Identification of miRNAs regulating MAPT expression and their analysis in plasma of patients with dementia

Paola Piscopo; Margherita Grasso; Valeria Manzini; Andrea Zeni; Michele Castelluzzo; Francesca Fontana; Giuseppina Talarico; Anna Elisa Castellano; Roberto Rivabene; Alessio Crestini; Giuseppe Bruno; Leonardo Ricci; Michela A Denti

doi:10.3389/fnmol.2023.1127163

Identification of miRNAs regulating MAPT expression and their analysis in plasma of patients with dementia

Front Mol Neurosci. 2023 May 31:16:1127163. doi: 10.3389/fnmol.2023.1127163. eCollection 2023.

Affiliations

¹ Department of Neuroscience, Istituto Superiore di Sanità, Rome, Italy.
² Department of Cellular, Computational and Integrative Biology, University of Trento, Trento, Italy.
³ Department of Biology and Biotechnology Charles Darwin, University of Rome "Sapienza", Rome, Italy.
⁴ Department of Physics, University of Trento, Trento, Italy.
⁵ Department of Human Neuroscience, University of Rome "Sapienza", Rome, Italy.
⁶ Department of Neurology, IRCCS Neuromed Institute, Pozzilli (IS), Italy.

Abstract

Background: Dementia is one of the most common diseases in elderly people and hundreds of thousand new cases per year of Alzheimer's disease (AD) are estimated. While the recent decade has seen significant advances in the development of novel biomarkers to identify dementias at their early stage, a great effort has been recently made to identify biomarkers able to improve differential diagnosis. However, only few potential candidates, mainly detectable in cerebrospinal fluid (CSF), have been described so far.

Methods: We searched for miRNAs regulating MAPT translation. We employed a capture technology able to find the miRNAs directly bound to the MAPT transcript in cell lines. Afterwards, we evaluated the levels of these miRNAs in plasma samples from FTD (n = 42) and AD patients (n = 33) and relative healthy controls (HCs) (n = 42) by using qRT-PCR.

Results: Firstly, we found all miRNAs that interact with the MAPT transcript. Ten miRNAs have been selected to verify their effect on Tau levels increasing or reducing miRNA levels by using cell transfections with plasmids expressing the miRNAs genes or LNA antagomiRs. Following the results obtained, miR-92a-3p, miR-320a and miR-320b were selected to analyse their levels in plasma samples of patients with FTD and AD respect to HCs. The analysis showed that the miR-92a-1-3p was under-expressed in both AD and FTD compared to HCs. Moreover, miR-320a was upregulated in FTD vs. AD patients, particularly in men when we stratified by sex. Respect to HC, the only difference is showed in men with AD who have reduced levels of this miRNA. Instead, miR-320b is up-regulated in both dementias, but only patients with FTD maintain this trend in both genders.
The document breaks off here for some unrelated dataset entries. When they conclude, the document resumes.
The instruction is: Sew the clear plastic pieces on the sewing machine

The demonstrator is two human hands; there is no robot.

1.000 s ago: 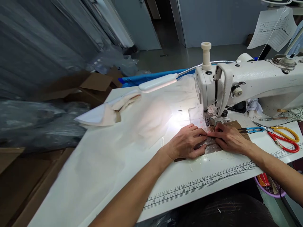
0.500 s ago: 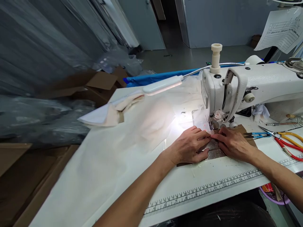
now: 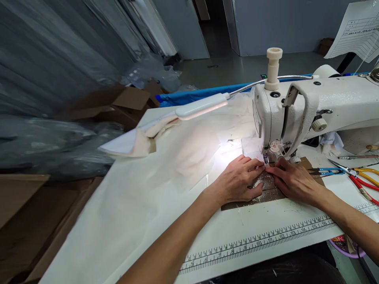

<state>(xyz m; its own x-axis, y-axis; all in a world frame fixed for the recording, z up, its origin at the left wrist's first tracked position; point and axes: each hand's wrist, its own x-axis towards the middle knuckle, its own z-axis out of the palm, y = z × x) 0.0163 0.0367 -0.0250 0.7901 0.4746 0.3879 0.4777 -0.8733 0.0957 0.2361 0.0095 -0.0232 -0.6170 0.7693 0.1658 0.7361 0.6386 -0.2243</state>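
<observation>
Both hands rest close together under the head of a white sewing machine point(image 3: 296, 102), near its presser foot point(image 3: 269, 158). My left hand point(image 3: 241, 179) lies over sheer, shiny fabric point(image 3: 268, 185), fingers bent and pressed down on it. Opposite it, my right hand point(image 3: 293, 179) has its fingers bent together at the fabric's edge, nearly touching the left fingertips. What the right fingertips pinch is too small to tell. Beneath the fabric is a brown sheet point(image 3: 237, 205). Pale pink fabric point(image 3: 195, 154) spreads over the table to the left.
A white lamp point(image 3: 204, 107) shines beside the machine. Blue snips point(image 3: 328, 171) and red-handled scissors point(image 3: 363, 189) lie at the right. A printed ruler point(image 3: 257, 242) runs along the front edge. Cardboard boxes point(image 3: 133, 99) stand beyond the table's left side.
The camera view has shifted slightly, so the machine looks larger and further right. Both hands remain at the presser foot, with only small finger movement.
</observation>
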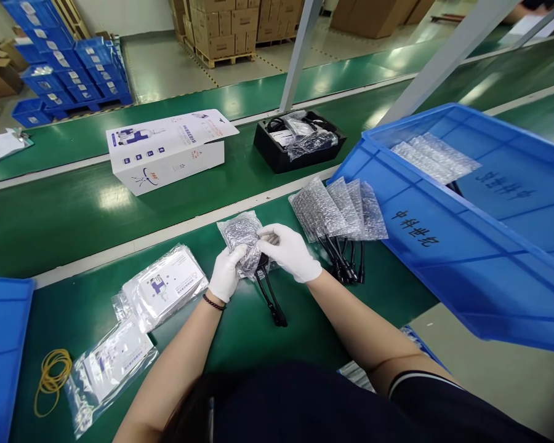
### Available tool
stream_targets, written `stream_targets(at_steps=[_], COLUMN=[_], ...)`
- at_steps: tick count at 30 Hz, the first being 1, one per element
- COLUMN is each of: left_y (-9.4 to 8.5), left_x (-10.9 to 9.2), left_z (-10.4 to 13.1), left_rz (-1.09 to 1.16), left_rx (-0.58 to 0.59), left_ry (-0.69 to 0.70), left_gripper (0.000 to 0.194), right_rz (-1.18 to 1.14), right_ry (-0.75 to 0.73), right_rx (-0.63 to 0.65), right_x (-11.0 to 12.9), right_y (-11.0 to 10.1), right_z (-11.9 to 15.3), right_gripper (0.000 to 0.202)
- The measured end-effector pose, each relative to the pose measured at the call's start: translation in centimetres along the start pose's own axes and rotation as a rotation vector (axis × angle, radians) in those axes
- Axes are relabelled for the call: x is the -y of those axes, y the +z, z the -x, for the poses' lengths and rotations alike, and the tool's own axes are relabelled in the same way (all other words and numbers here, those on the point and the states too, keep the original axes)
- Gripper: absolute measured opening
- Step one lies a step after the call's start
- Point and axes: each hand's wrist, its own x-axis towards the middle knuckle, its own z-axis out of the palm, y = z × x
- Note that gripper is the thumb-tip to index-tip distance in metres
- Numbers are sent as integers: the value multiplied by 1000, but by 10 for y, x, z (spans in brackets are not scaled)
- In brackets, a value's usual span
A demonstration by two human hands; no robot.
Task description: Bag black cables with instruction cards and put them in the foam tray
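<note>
On the green bench (233,335), near its far edge, a bubble-wrap pouch (240,235) is pinched by the thumb and fingers of the left hand (226,272); its right side is grasped by the right hand (293,253) (fingertip placement is hard to make out). The wrap could be torn by hard pulling, or the black cables (272,303) bent by twisting.

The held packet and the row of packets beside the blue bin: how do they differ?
The held packet is in the left hand and right hand; the row of packets lies on the green table. The held packet is single; the row of packets overlaps. Both show clear wrap and black cables.
</note>
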Motion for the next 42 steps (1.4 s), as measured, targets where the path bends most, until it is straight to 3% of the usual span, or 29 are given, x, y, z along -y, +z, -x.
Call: stream_targets(at_steps=[4,9,12,14,17,19,21,23,25,27,29,32,35,38,42], left_y=[1,-1,-1,-1,2,3,4,4,3,2,0,-2,-3,-4,-2], left_x=[1,-4,-7,-6,0,3,3,1,-2,-6,-10,-16,-19,-14,-7], left_z=[-1,-2,-3,-4,-5,-4,-1,2,3,3,1,-2,-3,-2,4], left_rz=[7,177,245,209,107,88,119,137,131,131,191,333,393,290,1], left_rx=[-23,-32,-3,-1,-11,11,91,163,137,63,18,-9,-6,0,36], left_ry=[-5,-14,-53,-41,40,62,-2,-106,-179,-206,-235,-271,-261,-203,-5], left_gripper=[27,39,47,46,43,40,39,40,35,30,28,36,38,39,37], right_rz=[19,56,29,8,-11,34,162,324,383,303,226,398,589,507,250], right_ry=[-18,-96,-84,-98,-139,-274,-516,-719,-810,-874,-963,-1017,-1020,-1034,-860], right_rx=[-8,25,107,66,-110,-170,-91,112,344,485,492,444,477,495,473], right_x=[-1,-4,-6,-5,-3,-1,3,9,16,22,25,27,26,20,4], right_y=[1,2,0,-4,-12,-13,-10,-3,2,1,-7,-17,-17,-12,-16], right_z=[0,-1,-2,-3,-4,-4,-2,0,3,3,1,-3,-3,-3,-4], right_gripper=[23,49,33,24,23,18,14,15,16,13,22,41,34,19,20])
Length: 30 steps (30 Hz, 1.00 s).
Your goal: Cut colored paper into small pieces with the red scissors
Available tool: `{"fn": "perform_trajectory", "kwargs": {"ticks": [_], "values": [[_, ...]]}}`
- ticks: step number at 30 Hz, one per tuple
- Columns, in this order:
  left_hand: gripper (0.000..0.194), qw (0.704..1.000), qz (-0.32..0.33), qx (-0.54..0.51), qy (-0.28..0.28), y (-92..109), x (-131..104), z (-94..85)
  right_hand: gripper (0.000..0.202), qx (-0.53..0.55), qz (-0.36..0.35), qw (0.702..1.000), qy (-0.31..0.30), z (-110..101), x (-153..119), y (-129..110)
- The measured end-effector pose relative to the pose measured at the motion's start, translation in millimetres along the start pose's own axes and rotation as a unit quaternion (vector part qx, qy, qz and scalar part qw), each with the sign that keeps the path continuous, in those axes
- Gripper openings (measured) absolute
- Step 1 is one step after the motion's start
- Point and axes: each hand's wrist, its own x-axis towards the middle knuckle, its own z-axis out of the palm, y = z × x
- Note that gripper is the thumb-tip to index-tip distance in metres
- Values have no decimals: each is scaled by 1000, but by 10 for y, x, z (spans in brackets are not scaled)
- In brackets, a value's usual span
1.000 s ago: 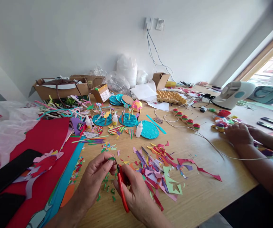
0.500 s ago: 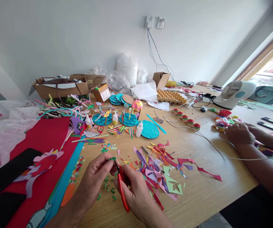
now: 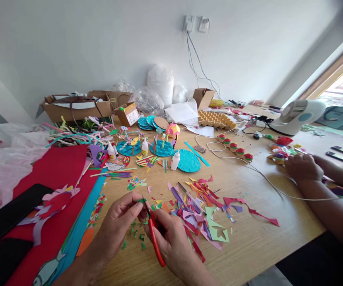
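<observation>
Red-handled scissors (image 3: 156, 243) are gripped in my right hand (image 3: 173, 240), their blades pointing up and to the left. Between the thumb and fingers of my left hand (image 3: 120, 220) a small piece of green paper (image 3: 142, 200) is pinched, right at the blade tips. Small green paper snippets (image 3: 142, 237) lie on the table below the hands. Just right of my right hand spreads a pile of coloured paper scraps (image 3: 190, 206), with a pen (image 3: 192, 198) among them.
Glue bottles (image 3: 175, 161) and blue round discs (image 3: 188, 161) stand and lie farther back. Red paper sheets (image 3: 55, 171) and black phone-like objects (image 3: 8, 220) are at left. A white cable (image 3: 260, 178) crosses toward another person's arms (image 3: 305, 171) at right, near a fan (image 3: 298, 115).
The scissors have shifted slightly and their blades look a little more closed at the green paper. Both hands stay in nearly the same place. The view has tilted very slightly.
</observation>
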Motion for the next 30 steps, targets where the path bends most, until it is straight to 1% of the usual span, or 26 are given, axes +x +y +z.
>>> {"fn": "perform_trajectory", "kwargs": {"ticks": [10,16,21,25,30], "values": [[12,999,-21,-23,20,47,-27,6,28,-25,-4,1000,1,-8,-39,-5],[13,999,-13,-11,29,27,-32,-21,28,-29,-7,1000,-5,-14,-44,6],[15,1000,-5,6,20,-1,-54,-62,28,-39,-9,999,-13,-16,-57,16],[16,1000,1,22,7,-26,-73,-111,27,-35,-1,999,-29,-24,-68,13],[16,999,3,52,-9,-12,-83,-154,24,-16,23,996,-82,-64,-77,-25]]}}
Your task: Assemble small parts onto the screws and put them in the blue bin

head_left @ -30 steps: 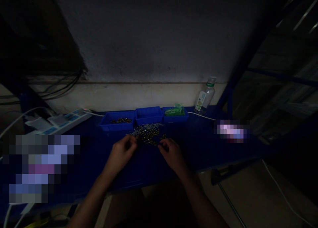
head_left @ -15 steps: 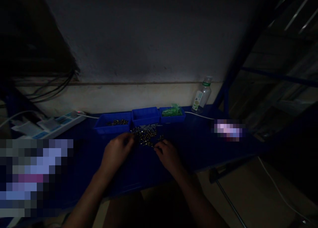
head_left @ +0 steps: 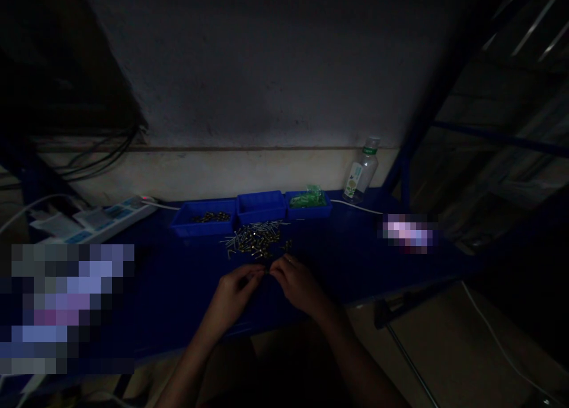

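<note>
My left hand [head_left: 237, 288] and my right hand [head_left: 296, 281] meet just in front of a loose pile of small metal parts [head_left: 256, 242] on the dark blue table [head_left: 178, 301]. The fingertips of each hand are pinched together and nearly touch those of the other. A tiny piece seems to be between them, too small and dark to name. Thin silvery screw-like pins lie at the back and left of the pile, with short brass-coloured pieces in the middle and front. A few brass-coloured pieces [head_left: 288, 244] sit apart at the right, beyond my right hand.
Behind the pile stand a blue bin [head_left: 182, 223] with brass-coloured parts, another blue bin [head_left: 261, 209], and one [head_left: 328, 209] holding a green plastic bag [head_left: 306, 199]. A clear bottle [head_left: 361, 174] stands at the back right. A power strip [head_left: 111, 223] with plugs lies left.
My left hand has drawn back from the pile's left side toward me and to the right. My right hand has shifted slightly left and nearer, so the fingertips now meet.
</note>
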The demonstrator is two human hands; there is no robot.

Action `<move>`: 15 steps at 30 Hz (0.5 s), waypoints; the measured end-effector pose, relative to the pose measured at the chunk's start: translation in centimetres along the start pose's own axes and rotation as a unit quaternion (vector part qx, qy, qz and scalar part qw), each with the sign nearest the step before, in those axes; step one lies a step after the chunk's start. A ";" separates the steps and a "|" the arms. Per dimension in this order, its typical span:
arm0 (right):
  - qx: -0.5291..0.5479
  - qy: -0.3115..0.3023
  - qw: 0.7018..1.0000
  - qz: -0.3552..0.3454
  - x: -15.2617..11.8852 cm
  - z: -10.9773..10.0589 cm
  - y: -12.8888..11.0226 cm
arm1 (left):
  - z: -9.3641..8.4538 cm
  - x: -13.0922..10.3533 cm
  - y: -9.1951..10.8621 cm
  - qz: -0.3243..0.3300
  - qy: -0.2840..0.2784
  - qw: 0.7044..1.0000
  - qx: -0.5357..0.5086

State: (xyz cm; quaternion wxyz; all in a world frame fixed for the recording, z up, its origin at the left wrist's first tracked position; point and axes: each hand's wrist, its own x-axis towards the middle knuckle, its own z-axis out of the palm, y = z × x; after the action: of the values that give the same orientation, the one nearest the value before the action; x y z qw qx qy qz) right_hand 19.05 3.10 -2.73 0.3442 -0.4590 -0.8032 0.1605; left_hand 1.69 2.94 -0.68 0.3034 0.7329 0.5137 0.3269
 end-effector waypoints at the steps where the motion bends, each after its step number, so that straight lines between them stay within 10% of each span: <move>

Conclusions: Our results seem to identify miR-92a-3p and miR-320a as possible good biomarkers to discriminate AD from HC, while miR-320b to discriminate FTD from HC, particularly in males. Combining three miRNAs improves the accuracy only in females, particularly for differential diagnosis (FTD vs. AD) and to distinguish FTD from HC.

Keywords: Alzheimer’s disease; Frontotemporal dementia; MAPT; biomarkers; dementia; microRNA; microRNA-capture affinity technology.